But even that’s not an option anymore.
Pandemic travel restrictions have made Americans prisoners of their country. Even within North America, Mexico and Canada have closed thousands of kilometres of border to all but essential travel, roiling plans for vacation, work, and school. For cash-strapped Americans, it has also cut off access to medicines and health-care services that they can’t afford at home — at a time when money is tighter than ever.
Stephanie Boland’s nine-year-old son was diagnosed with diabetes in December. Travelling to Canada to fill his insulin prescription took a half-day’s drive from where they live in Brainerd, Minnesota, but it was worth it — the purchase was a simple, over-the-counter affair. One pack of injection pens, which would last several months, cost less than a hundred dollars, she says, compared to a list price of $530 at home.
As their son’s disease began to rewrite the routines of daily life, the Bolands planned to cross into Canada again to restock. Then the pandemic hit.
Boland, a masseuse, was forced to stop working. Her husband, a self-employed financial adviser, found his income hit by pandemic-related turbulence in the markets, too. Then their source for affordable insulin vanished behind a border that had never been closed before in the history of U.S.-Canada relations.
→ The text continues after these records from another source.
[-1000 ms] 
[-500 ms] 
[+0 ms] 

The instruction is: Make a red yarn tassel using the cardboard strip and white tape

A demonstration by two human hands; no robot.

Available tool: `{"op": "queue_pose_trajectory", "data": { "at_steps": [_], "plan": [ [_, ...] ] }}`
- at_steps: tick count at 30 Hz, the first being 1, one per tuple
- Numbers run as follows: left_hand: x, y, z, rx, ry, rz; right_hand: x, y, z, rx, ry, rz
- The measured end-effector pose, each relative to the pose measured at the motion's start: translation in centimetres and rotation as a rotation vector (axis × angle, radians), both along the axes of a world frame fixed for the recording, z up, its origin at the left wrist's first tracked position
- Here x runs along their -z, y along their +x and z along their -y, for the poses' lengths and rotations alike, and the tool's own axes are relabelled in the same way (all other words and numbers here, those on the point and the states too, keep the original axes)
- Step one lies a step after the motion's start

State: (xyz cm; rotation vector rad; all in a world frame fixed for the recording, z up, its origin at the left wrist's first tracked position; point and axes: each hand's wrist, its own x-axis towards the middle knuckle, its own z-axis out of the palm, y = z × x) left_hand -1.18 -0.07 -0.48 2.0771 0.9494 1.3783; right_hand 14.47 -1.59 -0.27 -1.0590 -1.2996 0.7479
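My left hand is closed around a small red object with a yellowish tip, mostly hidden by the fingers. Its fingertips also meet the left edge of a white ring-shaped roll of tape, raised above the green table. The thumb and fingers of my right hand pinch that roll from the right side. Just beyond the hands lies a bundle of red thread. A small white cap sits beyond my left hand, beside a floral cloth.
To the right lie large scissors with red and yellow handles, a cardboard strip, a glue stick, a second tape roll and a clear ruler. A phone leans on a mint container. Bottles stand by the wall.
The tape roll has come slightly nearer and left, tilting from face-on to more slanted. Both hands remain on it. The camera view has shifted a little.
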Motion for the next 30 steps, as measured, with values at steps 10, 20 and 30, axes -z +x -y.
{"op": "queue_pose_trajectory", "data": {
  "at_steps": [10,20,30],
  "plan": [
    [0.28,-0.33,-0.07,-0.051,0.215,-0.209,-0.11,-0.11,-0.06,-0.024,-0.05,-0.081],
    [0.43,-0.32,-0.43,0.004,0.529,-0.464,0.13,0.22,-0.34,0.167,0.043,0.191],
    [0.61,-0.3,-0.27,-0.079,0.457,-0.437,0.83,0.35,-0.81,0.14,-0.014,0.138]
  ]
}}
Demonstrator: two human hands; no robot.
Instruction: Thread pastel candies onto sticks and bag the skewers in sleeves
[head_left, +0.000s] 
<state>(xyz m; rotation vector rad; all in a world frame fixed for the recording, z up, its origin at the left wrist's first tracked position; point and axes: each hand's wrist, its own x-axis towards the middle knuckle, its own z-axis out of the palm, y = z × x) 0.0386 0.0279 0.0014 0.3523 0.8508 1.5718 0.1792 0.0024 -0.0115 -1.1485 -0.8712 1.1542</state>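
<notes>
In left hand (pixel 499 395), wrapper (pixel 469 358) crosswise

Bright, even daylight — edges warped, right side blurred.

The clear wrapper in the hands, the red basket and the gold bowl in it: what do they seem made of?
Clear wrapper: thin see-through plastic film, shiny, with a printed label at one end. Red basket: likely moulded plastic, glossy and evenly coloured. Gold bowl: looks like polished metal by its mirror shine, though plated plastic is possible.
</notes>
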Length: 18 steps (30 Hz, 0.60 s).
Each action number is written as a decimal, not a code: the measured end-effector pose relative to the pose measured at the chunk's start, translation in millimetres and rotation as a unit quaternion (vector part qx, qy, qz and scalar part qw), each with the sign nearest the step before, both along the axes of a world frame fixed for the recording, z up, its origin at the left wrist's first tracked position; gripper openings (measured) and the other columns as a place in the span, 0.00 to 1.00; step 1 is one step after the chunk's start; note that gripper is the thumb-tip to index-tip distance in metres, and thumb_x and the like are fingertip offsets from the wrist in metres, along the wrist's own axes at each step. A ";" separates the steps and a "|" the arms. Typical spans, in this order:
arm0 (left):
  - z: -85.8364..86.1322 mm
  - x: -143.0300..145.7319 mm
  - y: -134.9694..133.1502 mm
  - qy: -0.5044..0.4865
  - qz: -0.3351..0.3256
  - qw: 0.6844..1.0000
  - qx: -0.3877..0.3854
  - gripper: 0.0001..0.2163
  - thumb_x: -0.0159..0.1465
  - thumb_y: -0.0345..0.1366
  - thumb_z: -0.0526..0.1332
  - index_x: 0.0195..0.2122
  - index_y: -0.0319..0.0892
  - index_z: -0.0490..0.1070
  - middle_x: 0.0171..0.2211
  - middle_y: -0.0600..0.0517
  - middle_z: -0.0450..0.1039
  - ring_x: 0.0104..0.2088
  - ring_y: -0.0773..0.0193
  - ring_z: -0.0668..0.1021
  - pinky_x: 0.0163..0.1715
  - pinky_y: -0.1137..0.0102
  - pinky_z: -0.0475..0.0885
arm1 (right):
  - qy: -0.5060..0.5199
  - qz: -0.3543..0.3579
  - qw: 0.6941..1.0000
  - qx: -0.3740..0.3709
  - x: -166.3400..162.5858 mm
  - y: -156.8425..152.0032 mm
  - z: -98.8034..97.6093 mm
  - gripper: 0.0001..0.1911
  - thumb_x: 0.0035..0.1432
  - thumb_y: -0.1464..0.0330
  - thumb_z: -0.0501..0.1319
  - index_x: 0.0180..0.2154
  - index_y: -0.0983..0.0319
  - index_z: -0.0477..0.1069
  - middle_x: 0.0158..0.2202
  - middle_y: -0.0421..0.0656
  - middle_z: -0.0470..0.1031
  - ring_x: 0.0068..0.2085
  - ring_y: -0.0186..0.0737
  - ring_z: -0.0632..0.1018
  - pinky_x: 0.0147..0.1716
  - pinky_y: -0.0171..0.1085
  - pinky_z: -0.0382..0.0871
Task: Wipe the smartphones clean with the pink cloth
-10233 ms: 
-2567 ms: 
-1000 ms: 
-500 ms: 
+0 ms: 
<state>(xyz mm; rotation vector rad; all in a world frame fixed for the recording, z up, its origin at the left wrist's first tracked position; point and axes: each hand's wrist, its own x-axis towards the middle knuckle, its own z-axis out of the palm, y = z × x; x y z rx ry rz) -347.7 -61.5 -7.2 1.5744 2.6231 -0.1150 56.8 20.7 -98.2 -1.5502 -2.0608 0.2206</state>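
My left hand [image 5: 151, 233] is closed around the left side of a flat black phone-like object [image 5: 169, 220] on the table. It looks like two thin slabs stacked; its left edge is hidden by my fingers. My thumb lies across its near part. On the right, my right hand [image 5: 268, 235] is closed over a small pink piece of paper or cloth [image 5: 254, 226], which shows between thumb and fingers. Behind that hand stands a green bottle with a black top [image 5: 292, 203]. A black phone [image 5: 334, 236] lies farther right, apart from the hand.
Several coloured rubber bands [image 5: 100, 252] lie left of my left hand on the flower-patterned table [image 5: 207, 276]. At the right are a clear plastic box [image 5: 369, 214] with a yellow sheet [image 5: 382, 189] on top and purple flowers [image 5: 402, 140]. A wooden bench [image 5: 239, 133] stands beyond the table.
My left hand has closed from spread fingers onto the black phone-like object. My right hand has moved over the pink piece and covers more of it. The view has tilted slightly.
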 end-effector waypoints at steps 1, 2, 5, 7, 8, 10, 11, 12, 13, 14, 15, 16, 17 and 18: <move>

“We were going to make a trip north, one more trip in March, but then they closed the border,” she said.
BUYING INSULIN ABROAD
Only 1.5% of American adults who take prescription medications buy their drugs abroad, according to a June analysis by researchers at the University of Florida Gainesville, based on a 2015-2017 National Health Interview Survey.
Many medicines and medical services are cheaper in neighbouring Canada and Mexico, thanks to price controls and the power of the U.S. dollar. The difference is great enough that U.S. insurer PEHP, which covers Utah’s state employees, offers partially paid trips to Vancouver and Tijuana “to help you save money on your prescriptions.”
In popular Mexican resort towns like Cabo San Lucas on the West Coast, or Tulum on the East Coast, pharmacies, doctors and dentists targeting U.S. clientele dot the main drag, their prices on bright display. And the difference between those prices and the costs of the same drugs at U.S. pharmacies can mean life or death.
No drug is a better-known example of that calculus than insulin, a vital hormone in the body’s metabolism. Seven million American diabetics don’t produce it naturally — or not enough of it — and need to inject it throughout the day. Without it, dangerous levels of glucose build up in the blood, damaging organs and producing a painful stupor. In a worst case scenario, lack of insulin can kill within three days.
Americans have been going to Canada for insulin since scientists learned how to produce it in labs at the University of Toronto in 1921. One of the first patients to try it was an American: Elizabeth Hughes, the teenage daughter of then-U.S. Secretary of State Charles Evans Hughes.
“I’m so happy and elated,” she wrote in a letter to her mother from Canada, describing her first self-injection and the “enormous” meal she enjoyed afterward. Before crossing the border, the 15-year-old had managed her condition by starving herself — the only life-prolonging trick available to diabetics before insulin. Five feet tall, she weighed only 45 pounds.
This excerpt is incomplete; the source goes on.